- GOAL OF THE EXERCISE -
The line that contains "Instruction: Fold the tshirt" marks the end: retype the data below exactly from its first line through that line.

-- Opening Marker --

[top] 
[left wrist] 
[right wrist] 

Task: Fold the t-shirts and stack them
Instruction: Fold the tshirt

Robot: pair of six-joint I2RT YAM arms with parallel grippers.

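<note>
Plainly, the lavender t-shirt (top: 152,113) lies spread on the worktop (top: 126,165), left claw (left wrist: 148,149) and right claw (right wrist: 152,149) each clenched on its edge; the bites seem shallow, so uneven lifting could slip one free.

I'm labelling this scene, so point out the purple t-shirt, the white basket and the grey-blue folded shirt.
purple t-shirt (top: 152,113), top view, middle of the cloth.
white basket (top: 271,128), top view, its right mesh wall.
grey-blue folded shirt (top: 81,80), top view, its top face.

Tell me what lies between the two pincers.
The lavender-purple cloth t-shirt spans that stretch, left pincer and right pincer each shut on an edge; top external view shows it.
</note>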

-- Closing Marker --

- YOUR RESPONSE -
[top] 
[left wrist] 
[right wrist] 

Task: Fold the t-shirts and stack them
Instruction: Fold the tshirt

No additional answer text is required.